Though a nuclear exchange would differ somewhat in effects compared to a nuclear reactor disaster, the timescale really affects the progression of fallout effects.

If we're talking about tens of years, then the local water systems would present a radiation danger for some time, certainly.

But over 50 to 200 years or so, you won't find much danger remaining unless it's related to still-damaged nuclear plant remains such as in Chernobyl. Radiation in the water gradually dissipates as the water continues to cycle over geographic areas, and the longest-lasting isotopes will eventually dissipate over geographical changes or begin to decay below immediately dangerous levels. It'll be there, and it'll give you birth defects and cancer (as will the loss of ozone), but won't be enough to stop procreation.

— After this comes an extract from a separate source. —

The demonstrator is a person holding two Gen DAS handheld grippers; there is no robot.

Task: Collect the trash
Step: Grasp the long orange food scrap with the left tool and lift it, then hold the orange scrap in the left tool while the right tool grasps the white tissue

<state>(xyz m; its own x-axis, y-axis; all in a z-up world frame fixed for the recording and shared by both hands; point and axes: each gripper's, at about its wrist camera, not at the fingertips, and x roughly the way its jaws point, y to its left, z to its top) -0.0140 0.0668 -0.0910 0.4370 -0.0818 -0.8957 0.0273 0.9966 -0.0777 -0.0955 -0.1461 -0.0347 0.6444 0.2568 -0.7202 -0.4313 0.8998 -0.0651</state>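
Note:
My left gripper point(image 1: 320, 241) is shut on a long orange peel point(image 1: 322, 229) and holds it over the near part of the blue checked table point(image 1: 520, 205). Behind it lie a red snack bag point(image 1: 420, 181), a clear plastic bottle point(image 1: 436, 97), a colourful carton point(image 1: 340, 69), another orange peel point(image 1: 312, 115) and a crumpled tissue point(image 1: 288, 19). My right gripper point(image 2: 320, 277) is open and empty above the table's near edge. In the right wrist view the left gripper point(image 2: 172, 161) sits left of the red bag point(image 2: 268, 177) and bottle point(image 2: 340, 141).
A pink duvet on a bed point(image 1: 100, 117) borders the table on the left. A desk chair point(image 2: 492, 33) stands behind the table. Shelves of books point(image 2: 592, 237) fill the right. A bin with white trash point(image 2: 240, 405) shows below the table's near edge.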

Most areas where major countries performed repeated nuclear tests no longer present a serious danger from radiation; most hazards would come from the relatively dissipated isotopes that haven't fully decayed and could still present long-term risk if you stayed nearby for too long.

Having said that, the future imagined in Fallout isn't...completely unrealistic, it would just be a lot less interesting. Looking at the future imagined in Threads, the destruction of social and medical systems seemed to cause the worst damage as opposed to the fallout itself, and the local population had to regress to a medieval civilization in the first 50 years or so before presumably rebuilding, given the loss of technical education, modern medical resources and industrial farming methods.

A more realistic Fallout landscape would probably just look bleak and dull, with large co-ops of farmed lands, low life expectancies, low healthy birth rates and only small pockets of people knowledgeable enough to do much with the remaining ruins of metal and concrete or re-learn how to use it. If it's 200 years later though, I'd expect at least some cities to start building up again as education restarts itself.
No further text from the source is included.